Figura 2. (A-C) Pedras de boi naturais. (D) Pedra de boi artificial (artifactus). Devido à alta procura e valorização, falsificações de pedras com matérias-primas diversas são também comuns. Ref.3

          As pedras de boi naturais [patológicas] contém várias substâncias, e "princípios ativos" realçados incluem ácidos biliares, bilirrubina, taurina, colestenos e aminoácidos. Os bioativos considerados mais importantes são os ácidos biliares e a bilirrubina. 

          Vendidas e usadas de forma isolada ou combinadas com outros ingredientes, as pedras de boi são amplamente usadas na medicina tradicional Chinesa, onde são alegados inúmeros benefícios de uso, desde efeitos analgésicos até melhora ou cura de doenças cardiovasculares, cânceres e problemas neurológicos. Asma, problemas digestivos, estresse oxidativo, doenças renais e hepáticas, alergias, epilepsia... tudo parece ser potencialmente resolvido ou melhorado com o uso de pedras de boi. Daí o alto preço de mercado desse produto.

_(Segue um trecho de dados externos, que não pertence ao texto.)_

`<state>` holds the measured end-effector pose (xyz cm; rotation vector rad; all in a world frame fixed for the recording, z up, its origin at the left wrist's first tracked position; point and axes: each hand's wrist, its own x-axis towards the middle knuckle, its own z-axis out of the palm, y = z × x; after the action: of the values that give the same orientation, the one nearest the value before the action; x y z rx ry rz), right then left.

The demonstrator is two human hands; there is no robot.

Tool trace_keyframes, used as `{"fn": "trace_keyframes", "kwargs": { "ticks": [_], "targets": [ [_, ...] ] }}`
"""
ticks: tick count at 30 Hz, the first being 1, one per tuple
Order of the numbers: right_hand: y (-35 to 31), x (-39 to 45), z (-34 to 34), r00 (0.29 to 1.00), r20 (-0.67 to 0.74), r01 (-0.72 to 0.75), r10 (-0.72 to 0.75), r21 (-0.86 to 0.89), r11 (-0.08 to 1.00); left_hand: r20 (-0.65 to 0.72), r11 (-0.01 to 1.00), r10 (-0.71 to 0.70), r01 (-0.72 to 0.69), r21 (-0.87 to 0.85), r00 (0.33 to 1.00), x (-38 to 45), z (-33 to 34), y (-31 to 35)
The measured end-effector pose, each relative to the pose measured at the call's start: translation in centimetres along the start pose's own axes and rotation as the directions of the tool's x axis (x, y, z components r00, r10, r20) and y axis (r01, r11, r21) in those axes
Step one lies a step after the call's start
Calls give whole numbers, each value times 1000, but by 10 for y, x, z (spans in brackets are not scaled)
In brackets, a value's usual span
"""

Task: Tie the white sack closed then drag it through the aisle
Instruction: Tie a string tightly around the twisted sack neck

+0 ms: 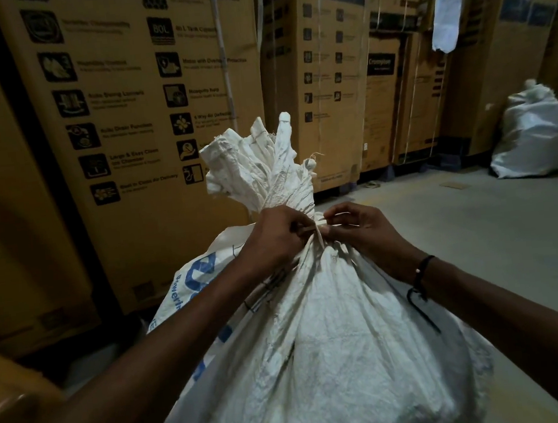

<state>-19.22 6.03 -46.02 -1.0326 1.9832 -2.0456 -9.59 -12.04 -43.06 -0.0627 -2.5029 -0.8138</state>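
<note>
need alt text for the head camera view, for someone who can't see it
Two bare hands, left hand and right hand, pull a thin tie around the gathered neck of a full white sack. Tall cardboard boxes line the aisle; a second white sack stands on the floor far right.

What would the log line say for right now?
step: tying | left hand: pinching string | right hand: pinching string | white sack: neck gathered, upright | dragging: not begun

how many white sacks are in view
2. One sack stands right in front, its neck gripped by the left hand and right hand. A second sack sits far right by the boxes. More may be hidden.
</note>
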Motion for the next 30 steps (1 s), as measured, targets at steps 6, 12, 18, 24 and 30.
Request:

          Mas existe suporte científico para essas alegações?

          A medicina tradicional Chinesa é um sistema terapêutico usado para diagnosticar, tratar e prevenir doenças, e com um histórico milenar de uso. É um sistema baseado na crença de um "yin e yang", ou seja, estados de energias opostas, como felicidade e tristeza. Quando o yin e yang está equilibrado, a pessoa se sente relaxada e energizada. Fora de um balanço (desequilíbrio), no entanto, o yin e yang afeta negativamente a saúde. Os praticantes também acreditam que existe um força vital ou energia - conhecida como Qi - em todos os corpos. Para o ying e yang estar balanceado, o Qi deve fluir livremente no corpo; quando existe pouco ou muito Qi nos caminhos corporais de energia (meridianos), ou quando o fluxo de Qi é bloqueado, temos o desenvolvimento de doenças.

          Nesse sentido, a medicina tradicional Chinesa - através de várias técnicas (ex.: acupuntura) e produtos naturais (ex.: ervas) - busca promover o fluxo natural de Qi e reestabelecer o equilíbrio do yin e yang. 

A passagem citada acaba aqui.